[Records from a collection]
# # # # # # #
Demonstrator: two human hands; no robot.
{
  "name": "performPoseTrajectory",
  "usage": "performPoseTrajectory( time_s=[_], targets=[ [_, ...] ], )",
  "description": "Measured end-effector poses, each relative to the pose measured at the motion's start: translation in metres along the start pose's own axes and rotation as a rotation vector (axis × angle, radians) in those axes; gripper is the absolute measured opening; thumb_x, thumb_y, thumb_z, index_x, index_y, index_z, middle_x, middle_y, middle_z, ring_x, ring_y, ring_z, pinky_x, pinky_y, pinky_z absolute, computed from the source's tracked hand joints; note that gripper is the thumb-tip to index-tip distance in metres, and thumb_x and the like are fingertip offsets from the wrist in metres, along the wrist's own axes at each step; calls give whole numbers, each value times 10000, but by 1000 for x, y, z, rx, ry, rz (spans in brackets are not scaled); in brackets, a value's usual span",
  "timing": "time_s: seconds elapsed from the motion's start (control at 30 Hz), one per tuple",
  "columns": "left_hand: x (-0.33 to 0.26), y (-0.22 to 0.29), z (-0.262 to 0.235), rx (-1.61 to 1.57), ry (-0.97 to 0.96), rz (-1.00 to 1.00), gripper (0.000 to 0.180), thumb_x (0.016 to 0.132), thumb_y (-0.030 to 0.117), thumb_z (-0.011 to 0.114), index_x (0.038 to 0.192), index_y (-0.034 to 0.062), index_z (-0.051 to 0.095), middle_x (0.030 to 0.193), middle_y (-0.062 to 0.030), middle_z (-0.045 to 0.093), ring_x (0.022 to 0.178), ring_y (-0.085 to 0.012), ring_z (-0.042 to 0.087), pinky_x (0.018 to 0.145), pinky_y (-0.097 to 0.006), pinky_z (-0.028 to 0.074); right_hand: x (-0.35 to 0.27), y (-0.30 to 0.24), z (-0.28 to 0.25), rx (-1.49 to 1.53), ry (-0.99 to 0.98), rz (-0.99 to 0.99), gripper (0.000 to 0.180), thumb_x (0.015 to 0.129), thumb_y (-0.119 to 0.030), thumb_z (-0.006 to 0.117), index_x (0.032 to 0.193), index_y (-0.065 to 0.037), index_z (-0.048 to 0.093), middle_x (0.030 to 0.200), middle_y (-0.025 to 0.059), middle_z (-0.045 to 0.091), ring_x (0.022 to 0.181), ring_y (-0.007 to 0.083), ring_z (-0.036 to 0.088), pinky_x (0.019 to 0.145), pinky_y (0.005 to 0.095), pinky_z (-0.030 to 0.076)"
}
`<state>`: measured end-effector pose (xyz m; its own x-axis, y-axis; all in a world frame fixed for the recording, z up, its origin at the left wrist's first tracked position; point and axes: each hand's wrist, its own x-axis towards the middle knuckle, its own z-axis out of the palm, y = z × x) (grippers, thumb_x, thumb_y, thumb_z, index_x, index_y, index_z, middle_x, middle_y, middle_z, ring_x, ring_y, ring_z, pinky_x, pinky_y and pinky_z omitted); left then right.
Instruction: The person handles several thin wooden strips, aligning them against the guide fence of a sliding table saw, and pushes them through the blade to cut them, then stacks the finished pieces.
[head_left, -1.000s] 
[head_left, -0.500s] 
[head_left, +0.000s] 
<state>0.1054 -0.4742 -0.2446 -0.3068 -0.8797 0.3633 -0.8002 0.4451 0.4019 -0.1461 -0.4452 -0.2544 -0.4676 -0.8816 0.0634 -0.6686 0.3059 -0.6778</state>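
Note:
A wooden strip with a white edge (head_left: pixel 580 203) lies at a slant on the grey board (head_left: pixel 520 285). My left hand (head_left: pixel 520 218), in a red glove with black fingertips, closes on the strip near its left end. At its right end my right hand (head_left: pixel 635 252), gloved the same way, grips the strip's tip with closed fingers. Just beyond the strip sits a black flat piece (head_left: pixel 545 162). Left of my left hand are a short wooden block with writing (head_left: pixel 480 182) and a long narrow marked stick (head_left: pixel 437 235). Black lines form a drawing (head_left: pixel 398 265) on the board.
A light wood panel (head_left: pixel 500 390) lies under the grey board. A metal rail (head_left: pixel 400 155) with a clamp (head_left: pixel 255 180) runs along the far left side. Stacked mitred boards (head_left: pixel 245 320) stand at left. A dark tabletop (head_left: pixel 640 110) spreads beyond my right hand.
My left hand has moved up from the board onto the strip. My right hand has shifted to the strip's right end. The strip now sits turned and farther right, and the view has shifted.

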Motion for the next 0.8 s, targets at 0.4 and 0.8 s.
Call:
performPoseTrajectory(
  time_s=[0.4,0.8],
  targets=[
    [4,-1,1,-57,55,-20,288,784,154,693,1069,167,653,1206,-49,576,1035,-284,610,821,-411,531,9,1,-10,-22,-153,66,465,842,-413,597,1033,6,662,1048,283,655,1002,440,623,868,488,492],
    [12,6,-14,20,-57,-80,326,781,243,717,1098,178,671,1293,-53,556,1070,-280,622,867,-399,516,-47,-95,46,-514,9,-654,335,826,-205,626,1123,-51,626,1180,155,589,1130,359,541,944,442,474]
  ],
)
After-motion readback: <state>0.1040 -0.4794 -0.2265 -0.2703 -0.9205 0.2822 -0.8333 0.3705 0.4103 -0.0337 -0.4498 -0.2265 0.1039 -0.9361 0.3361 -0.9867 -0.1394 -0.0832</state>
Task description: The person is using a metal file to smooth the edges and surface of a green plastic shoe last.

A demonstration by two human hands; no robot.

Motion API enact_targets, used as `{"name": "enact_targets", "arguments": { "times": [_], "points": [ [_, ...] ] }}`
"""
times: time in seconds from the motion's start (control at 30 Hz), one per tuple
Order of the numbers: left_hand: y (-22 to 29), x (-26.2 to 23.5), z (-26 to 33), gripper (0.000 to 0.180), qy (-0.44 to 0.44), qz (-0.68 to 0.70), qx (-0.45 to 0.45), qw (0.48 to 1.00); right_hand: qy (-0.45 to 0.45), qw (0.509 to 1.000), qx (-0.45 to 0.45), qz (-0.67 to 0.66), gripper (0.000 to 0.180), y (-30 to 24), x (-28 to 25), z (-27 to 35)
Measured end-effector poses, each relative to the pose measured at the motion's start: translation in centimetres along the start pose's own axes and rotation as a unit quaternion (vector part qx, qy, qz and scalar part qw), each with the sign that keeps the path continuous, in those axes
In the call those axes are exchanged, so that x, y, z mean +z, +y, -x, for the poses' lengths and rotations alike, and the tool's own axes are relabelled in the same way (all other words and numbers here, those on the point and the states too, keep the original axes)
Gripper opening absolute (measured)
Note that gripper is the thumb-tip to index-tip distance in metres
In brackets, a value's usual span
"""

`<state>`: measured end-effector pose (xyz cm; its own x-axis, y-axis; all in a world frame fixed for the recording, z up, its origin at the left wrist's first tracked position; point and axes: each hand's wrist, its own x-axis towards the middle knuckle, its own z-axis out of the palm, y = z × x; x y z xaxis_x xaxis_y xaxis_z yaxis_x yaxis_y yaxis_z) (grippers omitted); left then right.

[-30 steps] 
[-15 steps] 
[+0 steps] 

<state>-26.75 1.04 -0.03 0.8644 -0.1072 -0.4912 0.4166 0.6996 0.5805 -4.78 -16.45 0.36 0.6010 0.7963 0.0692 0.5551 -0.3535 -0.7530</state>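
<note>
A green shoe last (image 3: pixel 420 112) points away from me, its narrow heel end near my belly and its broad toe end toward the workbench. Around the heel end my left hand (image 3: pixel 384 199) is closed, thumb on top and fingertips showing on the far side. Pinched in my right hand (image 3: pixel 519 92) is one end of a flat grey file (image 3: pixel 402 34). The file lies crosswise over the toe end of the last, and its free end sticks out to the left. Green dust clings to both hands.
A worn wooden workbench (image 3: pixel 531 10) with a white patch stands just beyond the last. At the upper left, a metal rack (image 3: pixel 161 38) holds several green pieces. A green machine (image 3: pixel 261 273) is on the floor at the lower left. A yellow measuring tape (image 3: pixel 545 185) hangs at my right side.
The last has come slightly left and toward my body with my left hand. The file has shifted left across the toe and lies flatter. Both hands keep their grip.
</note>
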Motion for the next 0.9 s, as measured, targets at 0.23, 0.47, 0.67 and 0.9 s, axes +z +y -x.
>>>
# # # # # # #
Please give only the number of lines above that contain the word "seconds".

*Output of the exercise*.
2